* **YOUR GOAL**: Every line below that holds the string "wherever" should be copied.

(THE RECORDS Opens)

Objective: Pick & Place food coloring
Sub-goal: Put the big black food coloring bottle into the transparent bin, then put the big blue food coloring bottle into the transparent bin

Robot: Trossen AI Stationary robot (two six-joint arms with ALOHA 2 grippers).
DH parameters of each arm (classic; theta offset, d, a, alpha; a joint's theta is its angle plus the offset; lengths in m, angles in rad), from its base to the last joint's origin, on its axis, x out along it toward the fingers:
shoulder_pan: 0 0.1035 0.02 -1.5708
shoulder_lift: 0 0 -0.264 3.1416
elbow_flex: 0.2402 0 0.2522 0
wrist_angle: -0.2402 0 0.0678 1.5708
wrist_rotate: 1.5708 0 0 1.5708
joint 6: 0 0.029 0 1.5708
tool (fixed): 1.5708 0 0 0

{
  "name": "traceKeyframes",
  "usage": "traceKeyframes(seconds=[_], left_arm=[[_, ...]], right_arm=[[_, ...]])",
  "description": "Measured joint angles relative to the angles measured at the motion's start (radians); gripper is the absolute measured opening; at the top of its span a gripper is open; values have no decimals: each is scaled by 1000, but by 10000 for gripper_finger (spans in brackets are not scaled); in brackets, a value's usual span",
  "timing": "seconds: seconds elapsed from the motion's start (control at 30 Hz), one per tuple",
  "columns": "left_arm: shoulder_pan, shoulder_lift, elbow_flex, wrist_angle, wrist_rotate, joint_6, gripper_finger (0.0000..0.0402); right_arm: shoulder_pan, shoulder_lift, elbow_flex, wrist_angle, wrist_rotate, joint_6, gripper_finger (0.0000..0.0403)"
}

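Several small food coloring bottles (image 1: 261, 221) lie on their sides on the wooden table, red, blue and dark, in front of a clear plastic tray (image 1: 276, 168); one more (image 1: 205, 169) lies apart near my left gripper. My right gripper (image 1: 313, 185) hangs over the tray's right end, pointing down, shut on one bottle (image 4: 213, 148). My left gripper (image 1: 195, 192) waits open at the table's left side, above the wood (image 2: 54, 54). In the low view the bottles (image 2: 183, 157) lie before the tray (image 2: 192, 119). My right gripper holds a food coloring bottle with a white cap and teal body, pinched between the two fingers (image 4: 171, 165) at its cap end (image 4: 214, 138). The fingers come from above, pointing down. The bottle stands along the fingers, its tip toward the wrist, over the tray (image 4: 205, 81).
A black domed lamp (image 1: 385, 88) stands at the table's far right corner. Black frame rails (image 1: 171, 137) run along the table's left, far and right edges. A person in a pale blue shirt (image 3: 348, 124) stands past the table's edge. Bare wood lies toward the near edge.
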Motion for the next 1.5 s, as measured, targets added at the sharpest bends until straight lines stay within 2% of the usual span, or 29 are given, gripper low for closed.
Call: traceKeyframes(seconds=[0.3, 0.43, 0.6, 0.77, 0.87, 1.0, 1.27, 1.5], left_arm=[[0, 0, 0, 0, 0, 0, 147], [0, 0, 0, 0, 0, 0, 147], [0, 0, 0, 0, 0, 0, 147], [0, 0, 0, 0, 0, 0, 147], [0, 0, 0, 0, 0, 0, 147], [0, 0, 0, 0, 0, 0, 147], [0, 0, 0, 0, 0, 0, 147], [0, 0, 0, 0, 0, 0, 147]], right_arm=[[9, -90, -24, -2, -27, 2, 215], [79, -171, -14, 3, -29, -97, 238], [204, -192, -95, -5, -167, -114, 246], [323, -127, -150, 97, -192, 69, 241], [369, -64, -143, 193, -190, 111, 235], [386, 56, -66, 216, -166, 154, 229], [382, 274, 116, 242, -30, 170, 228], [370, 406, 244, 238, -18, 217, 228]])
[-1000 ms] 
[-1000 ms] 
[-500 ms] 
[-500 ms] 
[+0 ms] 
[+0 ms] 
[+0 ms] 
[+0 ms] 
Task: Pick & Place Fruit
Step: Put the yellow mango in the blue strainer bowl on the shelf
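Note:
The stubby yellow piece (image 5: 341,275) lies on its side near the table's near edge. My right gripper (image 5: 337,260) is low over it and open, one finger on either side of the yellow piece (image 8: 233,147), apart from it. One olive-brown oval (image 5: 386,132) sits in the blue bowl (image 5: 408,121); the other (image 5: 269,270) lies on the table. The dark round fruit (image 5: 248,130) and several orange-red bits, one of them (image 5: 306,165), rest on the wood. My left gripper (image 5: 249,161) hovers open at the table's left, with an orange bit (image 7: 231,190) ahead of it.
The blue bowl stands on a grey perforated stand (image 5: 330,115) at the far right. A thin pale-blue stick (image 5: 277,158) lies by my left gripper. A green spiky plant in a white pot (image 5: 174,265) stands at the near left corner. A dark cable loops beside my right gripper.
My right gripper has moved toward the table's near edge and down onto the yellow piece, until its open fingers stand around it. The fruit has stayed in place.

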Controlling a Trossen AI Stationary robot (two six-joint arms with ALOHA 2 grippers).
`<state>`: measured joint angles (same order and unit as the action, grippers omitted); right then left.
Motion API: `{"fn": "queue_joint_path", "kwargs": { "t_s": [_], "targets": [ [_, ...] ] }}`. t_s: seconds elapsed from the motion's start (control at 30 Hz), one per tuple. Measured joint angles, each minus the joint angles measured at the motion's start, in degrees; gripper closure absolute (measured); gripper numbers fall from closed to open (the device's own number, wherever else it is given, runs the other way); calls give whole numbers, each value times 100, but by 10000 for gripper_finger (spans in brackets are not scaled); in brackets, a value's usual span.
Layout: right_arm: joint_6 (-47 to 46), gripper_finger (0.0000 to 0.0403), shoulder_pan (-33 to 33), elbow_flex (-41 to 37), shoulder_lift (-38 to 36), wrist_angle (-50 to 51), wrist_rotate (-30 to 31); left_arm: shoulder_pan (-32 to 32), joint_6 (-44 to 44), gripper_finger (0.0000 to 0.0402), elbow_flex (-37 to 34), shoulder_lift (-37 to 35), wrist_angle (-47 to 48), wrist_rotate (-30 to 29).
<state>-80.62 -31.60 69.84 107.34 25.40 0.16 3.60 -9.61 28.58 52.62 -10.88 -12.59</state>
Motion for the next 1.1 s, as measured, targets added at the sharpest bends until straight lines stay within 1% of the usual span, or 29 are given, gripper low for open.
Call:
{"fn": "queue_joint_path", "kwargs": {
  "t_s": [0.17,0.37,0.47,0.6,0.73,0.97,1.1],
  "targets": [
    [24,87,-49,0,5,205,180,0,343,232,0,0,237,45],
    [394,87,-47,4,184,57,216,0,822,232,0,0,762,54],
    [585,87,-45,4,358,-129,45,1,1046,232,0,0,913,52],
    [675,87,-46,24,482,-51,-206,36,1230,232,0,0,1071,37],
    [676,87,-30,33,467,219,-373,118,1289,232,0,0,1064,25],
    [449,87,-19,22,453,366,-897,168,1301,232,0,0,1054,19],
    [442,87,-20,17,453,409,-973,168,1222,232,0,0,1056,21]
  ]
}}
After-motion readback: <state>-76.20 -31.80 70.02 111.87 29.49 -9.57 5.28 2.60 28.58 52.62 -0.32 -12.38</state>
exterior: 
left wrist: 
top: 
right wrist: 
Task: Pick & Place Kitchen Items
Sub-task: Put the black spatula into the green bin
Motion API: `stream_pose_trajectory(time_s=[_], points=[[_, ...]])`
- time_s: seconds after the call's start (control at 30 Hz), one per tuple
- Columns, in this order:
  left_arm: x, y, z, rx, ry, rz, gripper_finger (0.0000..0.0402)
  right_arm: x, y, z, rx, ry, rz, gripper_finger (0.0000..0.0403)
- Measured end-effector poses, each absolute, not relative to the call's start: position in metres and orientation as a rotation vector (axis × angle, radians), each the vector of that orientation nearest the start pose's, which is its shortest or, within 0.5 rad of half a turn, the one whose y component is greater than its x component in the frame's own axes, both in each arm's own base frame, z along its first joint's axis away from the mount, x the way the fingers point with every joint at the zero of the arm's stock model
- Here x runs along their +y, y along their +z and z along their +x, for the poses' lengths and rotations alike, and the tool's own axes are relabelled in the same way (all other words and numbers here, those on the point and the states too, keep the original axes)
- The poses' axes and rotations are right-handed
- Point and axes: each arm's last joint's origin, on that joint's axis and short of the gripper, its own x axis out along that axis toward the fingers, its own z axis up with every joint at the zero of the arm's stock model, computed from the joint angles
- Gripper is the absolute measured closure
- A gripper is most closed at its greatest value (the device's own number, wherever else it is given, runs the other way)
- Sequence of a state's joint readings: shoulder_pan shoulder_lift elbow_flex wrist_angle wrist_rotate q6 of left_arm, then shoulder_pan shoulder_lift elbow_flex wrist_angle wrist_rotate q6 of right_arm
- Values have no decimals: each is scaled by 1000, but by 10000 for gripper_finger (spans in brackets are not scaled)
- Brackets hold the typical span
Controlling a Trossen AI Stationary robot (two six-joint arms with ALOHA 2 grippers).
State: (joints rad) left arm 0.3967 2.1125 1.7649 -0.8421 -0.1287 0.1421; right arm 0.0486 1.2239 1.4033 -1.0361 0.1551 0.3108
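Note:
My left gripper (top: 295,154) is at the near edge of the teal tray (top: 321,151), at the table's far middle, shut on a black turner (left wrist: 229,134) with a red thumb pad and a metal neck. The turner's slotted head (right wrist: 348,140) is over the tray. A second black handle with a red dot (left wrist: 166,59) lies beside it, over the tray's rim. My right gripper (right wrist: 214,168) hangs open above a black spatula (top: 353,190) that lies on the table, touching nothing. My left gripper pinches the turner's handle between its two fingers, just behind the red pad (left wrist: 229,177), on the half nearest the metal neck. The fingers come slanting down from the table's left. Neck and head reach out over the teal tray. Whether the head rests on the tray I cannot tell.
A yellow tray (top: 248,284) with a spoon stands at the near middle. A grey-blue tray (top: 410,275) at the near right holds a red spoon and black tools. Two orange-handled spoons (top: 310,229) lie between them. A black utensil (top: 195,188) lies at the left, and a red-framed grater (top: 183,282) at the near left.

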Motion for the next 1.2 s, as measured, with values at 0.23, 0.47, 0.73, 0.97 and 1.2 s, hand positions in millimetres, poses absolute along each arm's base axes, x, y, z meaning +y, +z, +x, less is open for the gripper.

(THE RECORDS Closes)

* **RESULT FOR THIS TASK**:
Motion API: `{"fn": "queue_joint_path", "kwargs": { "t_s": [_], "targets": [ [_, ...] ] }}`. t_s: seconds elapsed from the motion's start (control at 30 Hz), one per tuple. Measured joint angles, each minus the joint angles measured at the motion's start, in degrees; gripper closure absolute (measured); gripper numbers fall from closed to open (the device's own number, wherever else it is given, runs the other way); calls give whole numbers, each value times 100, but by 10000 for gripper_finger (spans in brackets are not scaled); in brackets, a value's usual span.
- A gripper is most closed at its greatest value (the device's own number, wherever else it is given, runs the other way)

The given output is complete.